El respaldo de María Corina hizo posible que él ganara las elecciones de julio de 2024 con casi el 70 % de los votos. ¿Cómo lo sabemos? Porque Machado montó una de las operaciones más brillantes jamás organizadas por un movimiento por la libertad bajo un régimen totalitario brutal. Con la ayuda, o la aceptación pasiva, de las fuerzas de seguridad del gobierno que custodiaban muchos de los centros de votación, y de miles de votantes independientes bien entrenados, obtuvo las actas de escrutinio que reflejaban el voto real y las transmitió electrónicamente al mundo exterior.
A pesar de una represión que alcanzó niveles horrendos (miles de personas fueron encarceladas y muchas asesinadas), González y Machado organizaron varias manifestaciones de protesta. Finalmente, González se exilió; su yerno fue secuestrado por el régimen en un intento de silenciar al ganador. Machado permaneció en el país, pasó a la clandestinidad y siguió presionando para que se reconocieran los resultados electorales y llamando a la caída del régimen, apelando a los militares para que le dieran la espalda a Maduro. Prometió una transición pacífica y una amnistía para los hombres y mujeres uniformados, así como para los civiles del gobierno, con excepción de aquellos personalmente culpables de crímenes atroces.
Esta es la heroica mujer que fue galardonada con el Premio Nobel de la Paz en 2025, un símbolo de la resistencia de su pueblo ante una de las historias más trágicas del siglo XXI. Ella dijo que pertenecía al pueblo venezolano y prometió llevarles la medalla.
Hasta que Trump intervino y prácticamente la obligó a “compartirlo” con él, como hizo recientemente durante su visita a la Casa Blanca. Pasa por alto que el Premio Nobel no puede ser transferido ni compartido, como ha declarado recientemente el Comité Noruego del Nobel. ¿Qué tipo de líder le quitaría el Premio Nobel a una mujer como Machado y al pueblo venezolano? El tipo de líder que es Donald Trump.
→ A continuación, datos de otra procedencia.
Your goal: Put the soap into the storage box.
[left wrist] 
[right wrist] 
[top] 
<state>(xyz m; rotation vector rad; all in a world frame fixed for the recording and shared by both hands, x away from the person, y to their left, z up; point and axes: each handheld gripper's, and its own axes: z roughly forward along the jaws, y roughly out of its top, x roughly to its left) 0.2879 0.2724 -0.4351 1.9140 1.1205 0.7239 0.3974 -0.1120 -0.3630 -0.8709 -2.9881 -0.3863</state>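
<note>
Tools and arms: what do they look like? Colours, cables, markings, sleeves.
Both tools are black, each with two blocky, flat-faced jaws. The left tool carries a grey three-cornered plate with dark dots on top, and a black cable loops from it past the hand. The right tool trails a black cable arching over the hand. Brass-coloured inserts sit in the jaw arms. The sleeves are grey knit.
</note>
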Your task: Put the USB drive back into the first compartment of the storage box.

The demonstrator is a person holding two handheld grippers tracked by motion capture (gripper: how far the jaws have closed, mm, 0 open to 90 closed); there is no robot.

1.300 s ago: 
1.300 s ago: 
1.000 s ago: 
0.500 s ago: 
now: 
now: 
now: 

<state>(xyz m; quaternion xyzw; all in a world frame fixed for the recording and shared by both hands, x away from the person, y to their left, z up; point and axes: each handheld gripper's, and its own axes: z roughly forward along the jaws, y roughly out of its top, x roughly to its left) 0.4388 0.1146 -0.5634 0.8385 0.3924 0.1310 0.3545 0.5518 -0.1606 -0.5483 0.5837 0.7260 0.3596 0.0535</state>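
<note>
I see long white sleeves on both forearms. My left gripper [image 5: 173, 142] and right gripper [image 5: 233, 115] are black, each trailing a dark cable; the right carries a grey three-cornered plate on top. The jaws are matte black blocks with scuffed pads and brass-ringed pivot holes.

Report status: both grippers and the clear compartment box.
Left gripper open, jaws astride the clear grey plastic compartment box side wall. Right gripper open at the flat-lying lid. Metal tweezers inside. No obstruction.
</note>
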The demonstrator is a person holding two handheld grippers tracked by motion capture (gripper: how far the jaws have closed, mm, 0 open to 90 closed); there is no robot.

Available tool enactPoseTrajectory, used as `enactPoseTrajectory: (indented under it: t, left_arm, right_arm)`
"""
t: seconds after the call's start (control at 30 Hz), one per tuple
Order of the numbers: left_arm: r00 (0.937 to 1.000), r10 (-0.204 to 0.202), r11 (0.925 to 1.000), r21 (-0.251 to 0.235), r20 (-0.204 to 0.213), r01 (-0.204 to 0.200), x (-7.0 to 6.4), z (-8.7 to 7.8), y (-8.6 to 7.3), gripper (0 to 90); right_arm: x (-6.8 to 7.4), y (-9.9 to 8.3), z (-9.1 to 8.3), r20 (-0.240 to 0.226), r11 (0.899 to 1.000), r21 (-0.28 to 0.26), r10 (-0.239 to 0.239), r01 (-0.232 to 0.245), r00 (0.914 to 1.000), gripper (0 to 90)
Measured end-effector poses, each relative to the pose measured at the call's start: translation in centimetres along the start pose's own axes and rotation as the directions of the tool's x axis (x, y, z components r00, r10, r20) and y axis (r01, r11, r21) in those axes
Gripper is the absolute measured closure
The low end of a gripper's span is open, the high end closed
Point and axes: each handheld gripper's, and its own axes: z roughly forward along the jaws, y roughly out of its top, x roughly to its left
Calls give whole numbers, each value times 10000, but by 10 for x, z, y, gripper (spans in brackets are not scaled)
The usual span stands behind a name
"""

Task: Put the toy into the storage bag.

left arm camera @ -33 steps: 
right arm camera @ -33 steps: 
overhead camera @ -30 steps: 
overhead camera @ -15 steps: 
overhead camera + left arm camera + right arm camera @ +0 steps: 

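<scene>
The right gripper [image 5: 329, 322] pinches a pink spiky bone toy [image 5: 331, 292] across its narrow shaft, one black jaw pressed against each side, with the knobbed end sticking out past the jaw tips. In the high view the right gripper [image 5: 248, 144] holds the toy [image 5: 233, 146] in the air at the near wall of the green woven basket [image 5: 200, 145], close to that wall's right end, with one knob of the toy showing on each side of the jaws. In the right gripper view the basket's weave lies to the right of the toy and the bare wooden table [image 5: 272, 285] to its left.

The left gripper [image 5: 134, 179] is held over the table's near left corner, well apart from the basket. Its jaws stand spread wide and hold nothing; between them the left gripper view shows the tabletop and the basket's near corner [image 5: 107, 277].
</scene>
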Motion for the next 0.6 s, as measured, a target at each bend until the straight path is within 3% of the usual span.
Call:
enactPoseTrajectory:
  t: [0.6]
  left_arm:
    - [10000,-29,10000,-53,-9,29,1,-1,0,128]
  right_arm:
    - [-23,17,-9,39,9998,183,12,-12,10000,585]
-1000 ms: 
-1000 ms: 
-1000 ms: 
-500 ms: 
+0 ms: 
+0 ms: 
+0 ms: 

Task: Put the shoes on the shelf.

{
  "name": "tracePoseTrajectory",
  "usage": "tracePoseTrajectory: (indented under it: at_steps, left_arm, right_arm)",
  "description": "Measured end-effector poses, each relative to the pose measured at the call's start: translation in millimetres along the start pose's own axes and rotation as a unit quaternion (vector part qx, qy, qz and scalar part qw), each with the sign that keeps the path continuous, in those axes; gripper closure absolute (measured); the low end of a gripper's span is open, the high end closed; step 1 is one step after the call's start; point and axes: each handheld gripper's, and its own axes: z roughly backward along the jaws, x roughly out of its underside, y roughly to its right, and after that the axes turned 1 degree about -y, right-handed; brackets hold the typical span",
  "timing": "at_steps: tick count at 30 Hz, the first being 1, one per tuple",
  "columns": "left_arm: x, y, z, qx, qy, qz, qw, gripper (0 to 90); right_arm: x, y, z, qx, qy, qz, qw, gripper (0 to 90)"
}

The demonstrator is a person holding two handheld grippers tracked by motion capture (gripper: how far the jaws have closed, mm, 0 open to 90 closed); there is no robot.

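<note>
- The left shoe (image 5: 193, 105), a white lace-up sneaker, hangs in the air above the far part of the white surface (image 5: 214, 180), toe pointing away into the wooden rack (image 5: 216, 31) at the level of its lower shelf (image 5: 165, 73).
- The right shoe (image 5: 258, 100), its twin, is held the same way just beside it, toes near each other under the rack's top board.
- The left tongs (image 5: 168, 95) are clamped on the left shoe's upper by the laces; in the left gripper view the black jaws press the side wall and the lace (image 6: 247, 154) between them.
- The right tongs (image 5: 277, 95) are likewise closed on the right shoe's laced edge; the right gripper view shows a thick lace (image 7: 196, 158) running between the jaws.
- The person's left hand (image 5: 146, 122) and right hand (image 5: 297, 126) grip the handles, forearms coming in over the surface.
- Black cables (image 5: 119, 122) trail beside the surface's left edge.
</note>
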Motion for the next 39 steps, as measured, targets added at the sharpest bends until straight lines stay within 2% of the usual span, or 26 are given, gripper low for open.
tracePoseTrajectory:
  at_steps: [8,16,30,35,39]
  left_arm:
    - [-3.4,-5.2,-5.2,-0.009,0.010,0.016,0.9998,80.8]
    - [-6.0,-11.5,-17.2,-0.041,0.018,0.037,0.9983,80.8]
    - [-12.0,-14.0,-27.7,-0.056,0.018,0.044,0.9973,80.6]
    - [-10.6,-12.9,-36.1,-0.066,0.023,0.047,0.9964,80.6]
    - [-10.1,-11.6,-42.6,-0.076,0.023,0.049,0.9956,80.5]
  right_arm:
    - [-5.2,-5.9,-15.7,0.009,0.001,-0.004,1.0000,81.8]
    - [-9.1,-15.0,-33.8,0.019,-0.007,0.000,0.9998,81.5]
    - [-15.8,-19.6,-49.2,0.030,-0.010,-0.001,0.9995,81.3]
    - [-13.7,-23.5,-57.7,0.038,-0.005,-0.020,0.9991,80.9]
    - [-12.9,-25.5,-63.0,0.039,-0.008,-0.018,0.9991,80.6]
El presidente estadounidense le ha apuntado con un arma a la cabeza de Machado desde el día en que ella lo recibió, utilizando todo tipo de tácticas: menospreciando su papel, ignorándola, insultándola y, finalmente, dejándola fuera del proceso de transición que se está llevando a cabo en Venezuela bajo el liderazgo de todo el aparato chavista, excepto Maduro, que fue capturado y trasladado a una prisión estadounidense. Un hombre que preside un presupuesto militar de un billón de dólares, controla más de tres mil ojivas nucleares, se ha autoproclamado gobernante de Venezuela y propietario de su petróleo, y mantiene doce buques de guerra y el grupo del portaaviones USS Gerald R. Ford en el Caribe, colocó a Machado en una posición imposible. O bien “compartía” el premio con él, o bien ella y la abrumadora mayoría de los venezolanos que la ven como la verdadera líder del país serían ignorados indefinidamente hasta que Trump decidiera que deberían celebrarse elecciones con otros candidatos “más aceptables”.
Mientras tanto, ella se tragó su orgullo, mantuvo la vista puesta en el objetivo final, lo aduló y jugó con su ego “compartiendo” el Premio Nobel con él, a pesar de las críticas de muchos venezolanos y otros, con la esperanza de que, al halagar la vanidad del presidente estadounidense, lograría el objetivo de toda su vida: la liberación del pueblo venezolano. Porque, al fin y al cabo, estas pequeñas humillaciones no son nada comparadas con las que ha sufrido en Venezuela por la causa de la libertad.